Your assignment
Copy out the whole listing below exactly.

Segment Start: Source data

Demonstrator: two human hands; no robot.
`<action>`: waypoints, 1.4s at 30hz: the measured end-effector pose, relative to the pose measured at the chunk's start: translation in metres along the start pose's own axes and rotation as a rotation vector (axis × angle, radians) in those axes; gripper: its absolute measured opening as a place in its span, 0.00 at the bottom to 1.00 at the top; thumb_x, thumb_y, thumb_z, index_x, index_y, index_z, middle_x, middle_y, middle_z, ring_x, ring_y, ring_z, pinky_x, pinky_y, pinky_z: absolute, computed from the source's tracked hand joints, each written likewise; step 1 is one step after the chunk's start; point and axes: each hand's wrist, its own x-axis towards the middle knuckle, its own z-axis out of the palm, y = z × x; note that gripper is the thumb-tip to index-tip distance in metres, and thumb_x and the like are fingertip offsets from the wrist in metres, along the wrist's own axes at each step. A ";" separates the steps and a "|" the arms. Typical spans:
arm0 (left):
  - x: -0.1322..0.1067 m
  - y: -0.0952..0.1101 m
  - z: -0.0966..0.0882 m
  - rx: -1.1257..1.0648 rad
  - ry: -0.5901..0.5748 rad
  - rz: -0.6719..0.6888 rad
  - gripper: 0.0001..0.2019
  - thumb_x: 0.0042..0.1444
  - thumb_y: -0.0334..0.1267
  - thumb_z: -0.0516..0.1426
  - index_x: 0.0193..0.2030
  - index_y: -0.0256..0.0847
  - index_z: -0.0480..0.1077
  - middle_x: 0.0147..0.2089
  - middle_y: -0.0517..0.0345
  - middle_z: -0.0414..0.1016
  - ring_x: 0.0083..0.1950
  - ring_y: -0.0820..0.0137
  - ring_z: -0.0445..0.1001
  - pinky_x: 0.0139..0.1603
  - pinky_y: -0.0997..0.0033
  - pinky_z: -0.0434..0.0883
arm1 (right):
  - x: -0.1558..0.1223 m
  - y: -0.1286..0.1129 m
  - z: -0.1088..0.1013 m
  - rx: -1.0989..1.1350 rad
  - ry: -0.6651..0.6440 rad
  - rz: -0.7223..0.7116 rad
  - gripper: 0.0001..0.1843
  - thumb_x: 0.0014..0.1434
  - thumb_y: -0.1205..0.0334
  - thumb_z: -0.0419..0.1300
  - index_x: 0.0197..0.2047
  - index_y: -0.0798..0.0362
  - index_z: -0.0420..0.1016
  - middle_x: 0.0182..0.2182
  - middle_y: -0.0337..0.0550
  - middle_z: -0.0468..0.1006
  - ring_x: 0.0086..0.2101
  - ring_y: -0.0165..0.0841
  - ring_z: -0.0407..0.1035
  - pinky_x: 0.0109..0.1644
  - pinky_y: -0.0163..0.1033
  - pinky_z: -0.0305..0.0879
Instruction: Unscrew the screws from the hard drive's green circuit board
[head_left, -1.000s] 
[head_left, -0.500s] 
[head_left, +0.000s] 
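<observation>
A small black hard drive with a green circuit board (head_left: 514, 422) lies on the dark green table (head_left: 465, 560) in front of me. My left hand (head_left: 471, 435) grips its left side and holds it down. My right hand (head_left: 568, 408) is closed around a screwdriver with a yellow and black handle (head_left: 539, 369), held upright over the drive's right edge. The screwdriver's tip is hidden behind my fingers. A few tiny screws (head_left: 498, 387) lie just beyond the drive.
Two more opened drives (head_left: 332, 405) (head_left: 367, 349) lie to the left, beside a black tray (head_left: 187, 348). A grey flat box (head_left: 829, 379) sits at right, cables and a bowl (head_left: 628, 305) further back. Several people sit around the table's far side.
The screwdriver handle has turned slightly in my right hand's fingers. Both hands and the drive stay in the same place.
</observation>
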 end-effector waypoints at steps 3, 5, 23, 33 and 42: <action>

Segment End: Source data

Task response
Demonstrator: two human hands; no robot.
`<action>`: waypoints, 1.4s at 30hz: the measured end-effector pose, relative to the pose measured at the chunk's start: translation in metres along the start pose's own axes and rotation as a rotation vector (axis × angle, radians) in those axes; gripper: its absolute measured opening as a place in its span, 0.00 at the bottom to 1.00 at the top; thumb_x, thumb_y, thumb_z, index_x, index_y, index_z, middle_x, middle_y, middle_z, ring_x, ring_y, ring_z, pinky_x, pinky_y, pinky_z: absolute, computed from the source's tracked hand joints, each written likewise; step 1 is one step after the chunk's start; point and axes: each hand's wrist, its own x-axis towards the middle knuckle, its own z-axis out of the palm, y = z × x; note that gripper is the thumb-tip to index-tip distance in metres, and thumb_x and the like are fingertip offsets from the wrist in metres, along the wrist's own axes at each step. A ";" separates the steps and a "|" the arms. Typical spans:
arm0 (left):
  - x: -0.1322..0.1067 m
  - y: -0.0952..0.1101 m
  - z: -0.0966..0.0882 m
  - rx: -1.1257..1.0648 rad
  - ry: -0.5901..0.5748 rad
  - rz: -0.6719..0.6888 rad
  - gripper: 0.0001..0.2019
  - thumb_x: 0.0042..0.1444
  - thumb_y: -0.0334..0.1267
  - thumb_z: -0.0516..0.1426
  - index_x: 0.0193..0.2030
  - index_y: -0.0256..0.0847
  - index_z: -0.0480..0.1077
  - middle_x: 0.0147..0.2089
  - middle_y: -0.0517..0.0345
  - middle_z: -0.0414..0.1016
  - ring_x: 0.0083..0.1950
  - ring_y: -0.0820..0.0137
  - ring_z: -0.0445..0.1001
  - pinky_x: 0.0139..0.1603
  - pinky_y: -0.0997..0.0033
  - pinky_z: -0.0434..0.0883
arm1 (right):
  - x: -0.1558..0.1223 m
  - y: -0.1286..0.1129 m
  - z: -0.1088..0.1013 m
  - rx: -1.0989..1.1350 rad
  - ry: -0.6651..0.6440 rad
  - rz: -0.7223..0.7116 rad
  - gripper: 0.0001..0.1843
  - thumb_x: 0.0014..0.1434
  - thumb_y: -0.1205..0.0334
  - thumb_z: -0.0419..0.1300
  - index_x: 0.0197..0.2047
  - index_y: -0.0798..0.0362
  - index_z: -0.0420..0.1016
  - middle_x: 0.0182..0.2182
  - middle_y: -0.0337..0.0550
  - middle_z: -0.0468..0.1006
  - ring_x: 0.0086..0.2101
  - ring_y: -0.0165..0.0841
  - ring_z: -0.0407..0.1035
  - pinky_x: 0.0109..0.1644
  - pinky_y: -0.0163..0.1033
  - pinky_z: -0.0305..0.0879
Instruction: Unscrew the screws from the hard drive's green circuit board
[head_left, -1.000s] 
[head_left, -0.500s] 
[head_left, +0.000s] 
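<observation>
A small black hard drive with a green circuit board (head_left: 514, 422) lies on the dark green table (head_left: 465, 560) in front of me. My left hand (head_left: 471, 435) grips its left side and holds it down. My right hand (head_left: 568, 408) is closed around a screwdriver with a yellow and black handle (head_left: 539, 369), held upright over the drive's right edge. The screwdriver's tip is hidden behind my fingers. A few tiny screws (head_left: 498, 387) lie just beyond the drive.
Two more opened drives (head_left: 332, 405) (head_left: 367, 349) lie to the left, beside a black tray (head_left: 187, 348). A grey flat box (head_left: 829, 379) sits at right, cables and a bowl (head_left: 628, 305) further back. Several people sit around the table's far side.
The screwdriver handle has turned slightly in my right hand's fingers. Both hands and the drive stay in the same place.
</observation>
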 end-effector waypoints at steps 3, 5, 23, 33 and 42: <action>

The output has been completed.